俺の後ろをついてくる彼女の足取りは、先ほどから目に見えておぼつかなくなっている。顔色は紙のように白く、浅い呼吸を繰り返していた。
(……そろそろ限界か)
俺のスキルはあくまでLv.1。この濃度の瘴気を完全に無効化できるわけではないのだろう。特に、元々衰弱しているルナの体には、相当な負荷がかかっているはずだ。
もう少し調査を続けたかったが、ここで荷物持ちが動けなくなっては元も子もない。仕方なく、俺は引き返すことを決めた。
「おい、戻るぞ」
俺が振り返って声をかけた、その時だった。
ルナの体が、糸が切れた人形のようにぐらりと傾ぎ、力なく地面に崩れ落ちた。
「……っ」
チッ、と舌打ちが漏れる。面倒なことになった。
俺は倒れたルナのそばに屈み、その様子を観察する。
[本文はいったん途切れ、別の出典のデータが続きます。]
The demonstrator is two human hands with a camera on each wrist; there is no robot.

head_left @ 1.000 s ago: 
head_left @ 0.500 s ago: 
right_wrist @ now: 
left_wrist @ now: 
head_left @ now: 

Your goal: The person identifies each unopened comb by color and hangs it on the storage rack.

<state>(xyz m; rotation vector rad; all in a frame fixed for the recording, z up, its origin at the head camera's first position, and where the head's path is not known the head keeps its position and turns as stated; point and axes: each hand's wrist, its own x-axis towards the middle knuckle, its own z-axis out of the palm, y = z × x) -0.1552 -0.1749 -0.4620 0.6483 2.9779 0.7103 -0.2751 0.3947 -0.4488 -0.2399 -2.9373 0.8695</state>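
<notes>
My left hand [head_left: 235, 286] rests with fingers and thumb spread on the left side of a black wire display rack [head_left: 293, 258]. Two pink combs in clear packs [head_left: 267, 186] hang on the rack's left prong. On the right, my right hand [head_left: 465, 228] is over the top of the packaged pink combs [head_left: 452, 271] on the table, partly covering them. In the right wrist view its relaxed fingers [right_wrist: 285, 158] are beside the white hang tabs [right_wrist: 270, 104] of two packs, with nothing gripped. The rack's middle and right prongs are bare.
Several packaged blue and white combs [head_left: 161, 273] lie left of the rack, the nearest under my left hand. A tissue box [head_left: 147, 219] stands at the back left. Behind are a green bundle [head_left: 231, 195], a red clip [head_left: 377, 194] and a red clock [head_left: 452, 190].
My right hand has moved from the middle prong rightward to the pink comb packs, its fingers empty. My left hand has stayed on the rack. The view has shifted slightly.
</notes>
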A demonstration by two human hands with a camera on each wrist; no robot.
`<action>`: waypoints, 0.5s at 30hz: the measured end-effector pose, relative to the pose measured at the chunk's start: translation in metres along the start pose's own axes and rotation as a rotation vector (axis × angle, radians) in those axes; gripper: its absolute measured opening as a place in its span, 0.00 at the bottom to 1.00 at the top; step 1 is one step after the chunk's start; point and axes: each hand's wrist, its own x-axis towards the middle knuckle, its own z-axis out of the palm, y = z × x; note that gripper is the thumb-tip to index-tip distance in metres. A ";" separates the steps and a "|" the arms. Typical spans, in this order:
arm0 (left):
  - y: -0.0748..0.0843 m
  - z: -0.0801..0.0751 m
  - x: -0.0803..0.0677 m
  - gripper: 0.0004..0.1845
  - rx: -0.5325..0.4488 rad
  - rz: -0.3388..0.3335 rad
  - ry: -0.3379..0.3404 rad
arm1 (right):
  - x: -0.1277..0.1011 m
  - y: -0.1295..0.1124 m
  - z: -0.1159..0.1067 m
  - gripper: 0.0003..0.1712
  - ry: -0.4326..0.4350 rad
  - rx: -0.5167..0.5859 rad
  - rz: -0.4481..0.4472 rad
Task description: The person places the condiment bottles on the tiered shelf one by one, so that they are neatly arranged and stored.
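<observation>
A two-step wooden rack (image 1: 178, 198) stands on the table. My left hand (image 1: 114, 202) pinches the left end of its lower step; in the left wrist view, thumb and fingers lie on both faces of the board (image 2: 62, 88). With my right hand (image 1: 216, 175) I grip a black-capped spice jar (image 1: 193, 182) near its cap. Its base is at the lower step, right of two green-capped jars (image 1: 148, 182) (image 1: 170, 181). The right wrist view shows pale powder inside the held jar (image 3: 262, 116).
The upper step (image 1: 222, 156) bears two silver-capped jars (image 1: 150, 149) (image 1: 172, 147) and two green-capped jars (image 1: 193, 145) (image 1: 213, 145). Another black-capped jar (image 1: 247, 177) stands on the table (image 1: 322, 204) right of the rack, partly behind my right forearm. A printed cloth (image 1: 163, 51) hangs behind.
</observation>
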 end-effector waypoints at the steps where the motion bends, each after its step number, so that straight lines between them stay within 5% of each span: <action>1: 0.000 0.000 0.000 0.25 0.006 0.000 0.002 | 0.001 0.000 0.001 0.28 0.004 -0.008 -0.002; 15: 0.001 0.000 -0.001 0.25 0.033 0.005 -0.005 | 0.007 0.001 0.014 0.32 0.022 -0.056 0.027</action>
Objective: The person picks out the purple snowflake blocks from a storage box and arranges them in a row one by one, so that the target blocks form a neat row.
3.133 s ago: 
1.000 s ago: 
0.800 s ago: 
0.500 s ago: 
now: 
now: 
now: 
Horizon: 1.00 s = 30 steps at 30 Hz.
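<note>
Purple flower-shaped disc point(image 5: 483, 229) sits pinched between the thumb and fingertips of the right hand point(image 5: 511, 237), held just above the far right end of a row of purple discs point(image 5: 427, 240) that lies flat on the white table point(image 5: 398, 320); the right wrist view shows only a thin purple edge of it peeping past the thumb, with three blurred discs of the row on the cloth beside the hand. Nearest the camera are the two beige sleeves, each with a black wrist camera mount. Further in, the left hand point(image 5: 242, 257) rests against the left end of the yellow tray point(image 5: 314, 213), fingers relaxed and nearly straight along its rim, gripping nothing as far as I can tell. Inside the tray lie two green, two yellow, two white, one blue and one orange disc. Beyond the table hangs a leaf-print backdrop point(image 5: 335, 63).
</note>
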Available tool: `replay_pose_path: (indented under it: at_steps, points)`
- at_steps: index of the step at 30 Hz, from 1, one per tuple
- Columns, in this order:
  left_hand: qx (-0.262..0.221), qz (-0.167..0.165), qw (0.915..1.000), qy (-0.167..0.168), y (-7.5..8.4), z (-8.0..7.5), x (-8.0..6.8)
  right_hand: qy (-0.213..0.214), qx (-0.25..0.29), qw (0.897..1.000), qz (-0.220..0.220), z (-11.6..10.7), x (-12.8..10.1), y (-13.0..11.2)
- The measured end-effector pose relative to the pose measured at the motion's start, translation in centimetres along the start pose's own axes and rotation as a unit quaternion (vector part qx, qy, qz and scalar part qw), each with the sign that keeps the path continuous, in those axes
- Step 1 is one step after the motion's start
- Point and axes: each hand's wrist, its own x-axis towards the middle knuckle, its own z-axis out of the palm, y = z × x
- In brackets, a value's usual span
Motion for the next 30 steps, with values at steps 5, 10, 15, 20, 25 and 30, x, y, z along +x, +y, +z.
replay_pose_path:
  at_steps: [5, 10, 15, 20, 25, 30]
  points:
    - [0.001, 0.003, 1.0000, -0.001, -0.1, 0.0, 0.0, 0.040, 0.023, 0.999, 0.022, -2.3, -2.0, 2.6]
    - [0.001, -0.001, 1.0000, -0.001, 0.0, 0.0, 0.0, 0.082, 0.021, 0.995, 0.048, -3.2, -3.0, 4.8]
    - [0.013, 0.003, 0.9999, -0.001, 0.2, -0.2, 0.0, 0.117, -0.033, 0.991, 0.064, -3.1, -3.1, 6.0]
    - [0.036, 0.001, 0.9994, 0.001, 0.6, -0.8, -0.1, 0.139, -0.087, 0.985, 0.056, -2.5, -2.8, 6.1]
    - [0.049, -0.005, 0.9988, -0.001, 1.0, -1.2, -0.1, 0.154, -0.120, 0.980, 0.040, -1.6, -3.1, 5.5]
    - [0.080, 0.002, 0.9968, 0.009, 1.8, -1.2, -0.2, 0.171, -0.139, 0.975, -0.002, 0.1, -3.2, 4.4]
意識はなく、ぜいぜいと苦しそうな呼吸を繰り返している。瘴気に当てられすぎた結果だ。
(やはり壊れたか。まだ使えると思っていたが、耐久性が低すぎる)
俺の心に浮かんだのは、心配や焦りではない。不良品を掴まされた時のような、冷たい失望感だけだ。
ここで見捨てるか? いや、駄目だ。荷物を全て俺が持つことになるのは非効率だし、死体を放置すれば、後々面倒なことになるかもしれない。
――修理するしかない。
これは、あくまで道具のメンテナンスだ。壊れた道具を、再び使えるようにするための、合理的な処置。
俺は【無名のスキルメーカー】を起動した。
『【無名:毒素分解】』は、継続的なダメージを軽減するスキル。即効性はない。今必要なのは、体内に蓄積された毒を強制的に排出する、より強力なスキルだ。
(「概念:毒」と「概念:浄化」を組み合わせる)
> **【合成中…】**
> **【生成完了:『【無名:簡易解毒 Lv.1】』】**
> 説明:対象の体内に蓄積された軽度の毒素を、強制的に中和・排出する。
これだ。
俺は生成したばかりのスキルを、ルナに向かって発動させた。彼女の体が淡い緑色の光に包まれる。数秒後、光が消えると、ルナの苦しげだった呼吸が、少しずつ穏やかなものに変わっていった。
やがて、彼女の瞼がかすかに震え、ゆっくりと開かれた。
虚ろだった瞳が、ぼんやりと俺の姿を映す。
「……ぁ……」
何かを言おうとしているのか、乾いた唇がわずかに動いた。
「……ありが……とう……」
か細い、ほとんど吐息のような声。
だが、それは確かに、感謝の言葉だった。
その瞬間、俺の心臓が、ドクリと嫌な音を立てた。
思考が、一瞬だけ停止する。なんだ、今のは。道具が、礼を言った?
すぐに、俺は頭を振ってその感覚を打ち消した。
聞き間違いだ。瘴気で朦朧としているせいで、意味のない声を発しただけだ。そうだ、そうに違いない。道具が感情を持つはずがない。感謝など、するはずがない。
「……勘違いするな。お前が壊れると、俺が困るだけだ」
俺は、自分に言い聞かせるように、冷たく言い放った。
「さっさと立て。足手まといになるなよ」
ルナは、まだぼんやりとした表情のまま、俺の言葉に小さく頷くと、おぼつかない手つきでゆっくりと体を起こした。
俺はそんな彼女に背を向け、来た道を引き返し始める。
胸の中に生まれた、正体不明のざわめきから逃げるように。
あくまで、道具の修理が終わっただけだ。俺は、何度も、何度も、そう自分に言い聞かせ続けた。